As a new government, the turning point in Rwanda’s peace-building process came after months of intense national consultations.
Out of this dialogue, key institutions were created to foster transparency and lay the foundation for a sound national fiscal base.
These included the Rwanda Revenue Authority, the Auditor General, the Ombudsman, as well as home-grown solutions such as performance contracts signed by officials at every level, known as “imihigo”.
We quickly found out that fighting corruption has a huge political cost.
This is one of the things I was referring to when I spoke about the book.
Officials who did not live up to the agreed standards were dismissed or brought to justice. Others fled into exile and pretended to be so-called “opposition” or “pro-democracy” groups.
I’ll give you a specific example here. After the Genocide, the first foreign minister appointed at the time connived with other leaders within our cabinet, particularly the then Prime Minister, and was given money, hundreds of thousands of dollars in cash, to go abroad and reopen our embassies, or open new embassies. This guy never came back.

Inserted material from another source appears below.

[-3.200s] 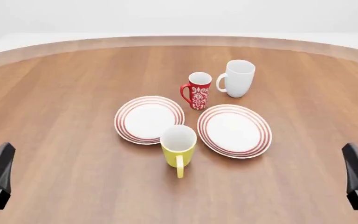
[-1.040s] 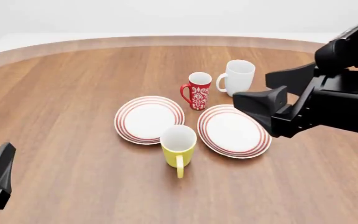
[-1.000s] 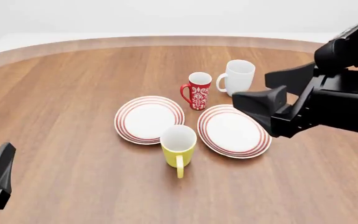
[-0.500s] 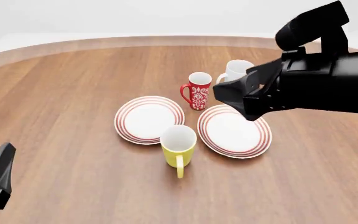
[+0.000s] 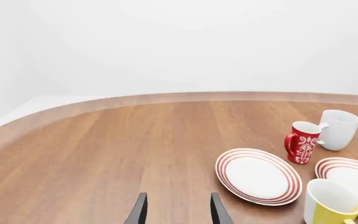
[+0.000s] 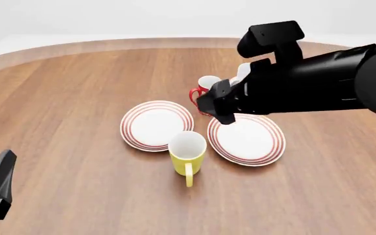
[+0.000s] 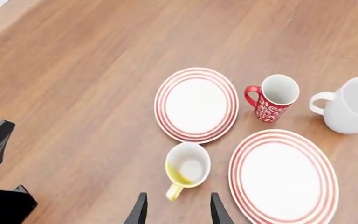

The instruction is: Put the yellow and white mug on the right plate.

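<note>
1. Yellow and white mug (image 6: pixel 187 152) stands upright on the table (image 6: pixel 77 98), mouth up, handle pointing toward the arms' side. It sits just off the near-left edge of the right plate (image 6: pixel 246 137), close to touching the rim but not on it. Nothing holds it.

2. Landmark is the right plate. The left plate (image 6: pixel 156 125) lies just beside it on the left. The red patterned mug (image 7: pixel 273 99) and the white mug (image 7: pixel 354 105) stand just beyond its far edge. The plate's face is bare.

3. Right gripper (image 7: pixel 175 211) hangs above the table, over the far-left part of the right plate in the front view, not touching anything. Its wrist view shows 2 fingertips (image 7: pixel 138 211) parted with nothing between them, and the yellow mug just ahead of them.

4. Left gripper (image 5: pixel 175 212) rests low at the near-left of the table, well apart from the plate; jaws parted, empty.

5. Judgement: the step in hand is the approach to the mug. To do it well:
   - come down over the mug's rim, 1 finger inside and 1 outside the wall, away from the handle;
   - avoid nudging the mug into either plate's rim;
   - lift clear of the rim before carrying it to the plate's middle.

6. Risk: the thin wall may slip if pinched too shallow.
</note>
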Tool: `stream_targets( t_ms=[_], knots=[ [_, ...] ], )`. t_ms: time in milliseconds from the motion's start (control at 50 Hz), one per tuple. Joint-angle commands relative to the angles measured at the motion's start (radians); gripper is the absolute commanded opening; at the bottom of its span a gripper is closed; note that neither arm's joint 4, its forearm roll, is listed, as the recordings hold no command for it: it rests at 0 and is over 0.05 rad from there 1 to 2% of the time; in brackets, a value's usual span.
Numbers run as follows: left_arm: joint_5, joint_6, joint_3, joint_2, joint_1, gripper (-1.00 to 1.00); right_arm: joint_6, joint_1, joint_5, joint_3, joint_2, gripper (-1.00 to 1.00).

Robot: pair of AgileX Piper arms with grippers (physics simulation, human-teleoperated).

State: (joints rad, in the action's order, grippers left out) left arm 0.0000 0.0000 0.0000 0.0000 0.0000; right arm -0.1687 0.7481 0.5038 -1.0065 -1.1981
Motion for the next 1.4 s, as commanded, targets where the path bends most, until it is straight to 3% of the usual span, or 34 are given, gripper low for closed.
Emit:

He had been in office for only a couple of months. And this was the first transition government. Today, he is one of the opposition leaders living in France. And people accept that this is a man fighting for democracy. Where he is hosted, they believe it, some groups believe this.

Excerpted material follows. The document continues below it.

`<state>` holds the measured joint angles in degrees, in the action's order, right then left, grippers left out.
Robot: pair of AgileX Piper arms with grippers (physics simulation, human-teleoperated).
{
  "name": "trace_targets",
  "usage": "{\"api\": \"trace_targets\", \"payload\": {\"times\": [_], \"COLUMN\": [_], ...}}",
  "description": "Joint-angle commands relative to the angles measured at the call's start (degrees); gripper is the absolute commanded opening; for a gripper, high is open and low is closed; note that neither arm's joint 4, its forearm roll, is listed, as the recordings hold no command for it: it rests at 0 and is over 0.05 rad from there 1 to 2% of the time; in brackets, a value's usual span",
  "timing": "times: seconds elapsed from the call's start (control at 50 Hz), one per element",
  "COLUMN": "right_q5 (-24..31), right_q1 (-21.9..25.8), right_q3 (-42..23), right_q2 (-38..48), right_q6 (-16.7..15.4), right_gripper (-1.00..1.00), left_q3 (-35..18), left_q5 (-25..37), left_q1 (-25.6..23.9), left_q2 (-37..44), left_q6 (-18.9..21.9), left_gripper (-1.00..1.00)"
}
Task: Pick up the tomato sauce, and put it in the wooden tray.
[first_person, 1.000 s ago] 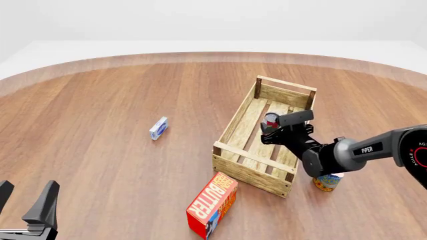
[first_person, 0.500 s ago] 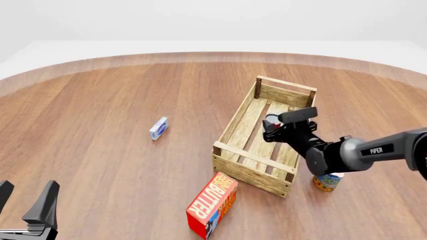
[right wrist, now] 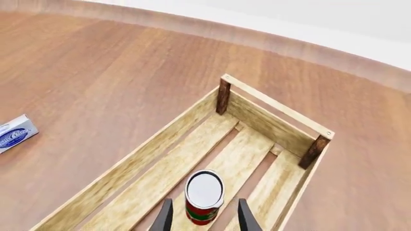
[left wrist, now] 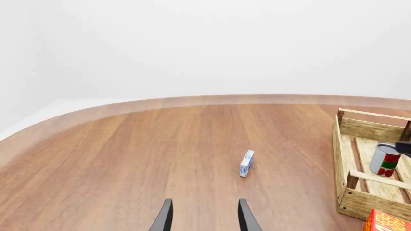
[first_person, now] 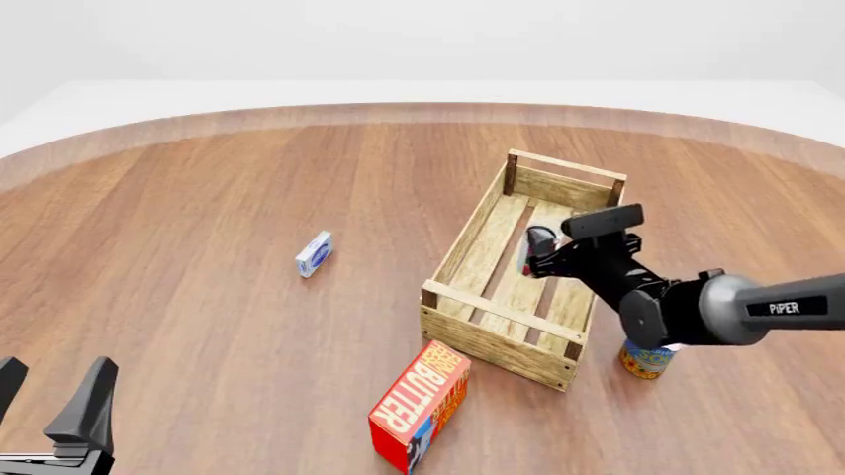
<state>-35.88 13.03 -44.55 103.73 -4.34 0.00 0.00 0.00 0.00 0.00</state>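
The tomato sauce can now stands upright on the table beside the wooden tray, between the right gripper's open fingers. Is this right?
Not quite. The tomato sauce stands upright inside the wooden tray, on its slats, not beside it. The right wrist view shows this. The right gripper is open around the can, as you said.

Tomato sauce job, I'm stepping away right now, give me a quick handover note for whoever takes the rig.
Right gripper: open, fingers on either side of the tomato sauce, not clamped on it.
Left gripper: open, holding nothing, parked well away from the job.
Tomato sauce: stands upright on the slats inside the wooden tray, toward its far half.
Done: the can is in the tray and looks released.
Left: lift the right arm straight up and clear without tipping the can. The butter box and blue-labelled can sit outside the tray.
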Motion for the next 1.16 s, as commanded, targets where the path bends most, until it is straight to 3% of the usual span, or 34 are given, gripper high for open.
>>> {"api": "trace_targets", "payload": {"times": [0.02,1.16], "right_q5": [0.7,12.1], "right_q1": [-0.2,-0.5], "right_q3": [2.1,9.3], "right_q2": [-3.7,-27.2], "right_q6": [-0.3,-2.7], "right_gripper": [1.00,1.00], "left_q3": [0.0,0.0], "left_q5": [0.0,0.0], "left_q1": [0.0,0.0], "left_q2": [0.0,0.0], "left_q6": [0.0,0.0], "left_gripper": [1.00,1.00]}}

He is not the only one, because a couple of years later the same Prime Minister who he connived with, agreed with the then President of the Transition Government, and was given some money to go buy vehicles, Mercedes-Benz, for members of cabinet.
When I learned about this I went to my President at the time and told him that we were making a mistake, our first priority shouldn’t be buying Mercedes-Benz for our ministers.
You can imagine in 1998, four years after the Genocide, we were trying to build institutions, do a number of things and the first thing that came to the minds of our leaders was to buy Mercedes-Benz for our ministers. These were ministers who had no offices, no office buildings, no furniture, nothing…
I told the President that I thought it was wrong, we could afford to prioritise that sort of thing. Second, have money given again to one of us, the other one went and never came back. Now this one was taking even more money. I said we couldn’t keep doing this kind of thing unless we wanted to be doomed, never to leave the transition.
So that is the cost. You risk many things, this bad name, this same so-called opposition has turned us into what they call “authoritarian”. We are authoritarian because we didn’t allow them to take this money and when they did, they didn’t come back and had to find an explanation.
But between fighting corruption and being authoritarian, I prefer being authoritarian.
Some thought we could not afford to take this zero-tolerance approach, given the fragility of our environment.
The truth, however, is that we couldn’t afford not to do it.
It is the foundation of the modest progress for which Rwandans continue to work.
Everywhere, trust in democratic processes is declining, leaving a cynical citizenry that is easily manipulated by the politics of division.
Fighting political corruption is therefore just as urgent as fighting economic corruption.
And the strategy for doing so is the same: Building on Africa’s cultural heritage to cultivate the mindsets of responsibility, accountability, and effectiveness in our leaders, and especially in our young people, as we continue to build the institutions that will serve this cause.
Before I conclude, I wish to give our very warm congratulations for President Buhari on his re-election, and best wishes for the entire Nigerian people on the road ahead. I also want to mention here that President Buhari is our AU Champion in the fight against corruption and we thank you for your service.
Distinguished Ladies and Gentlemen, I thank you for your kind attention, and I wish you fruitful deliberations today.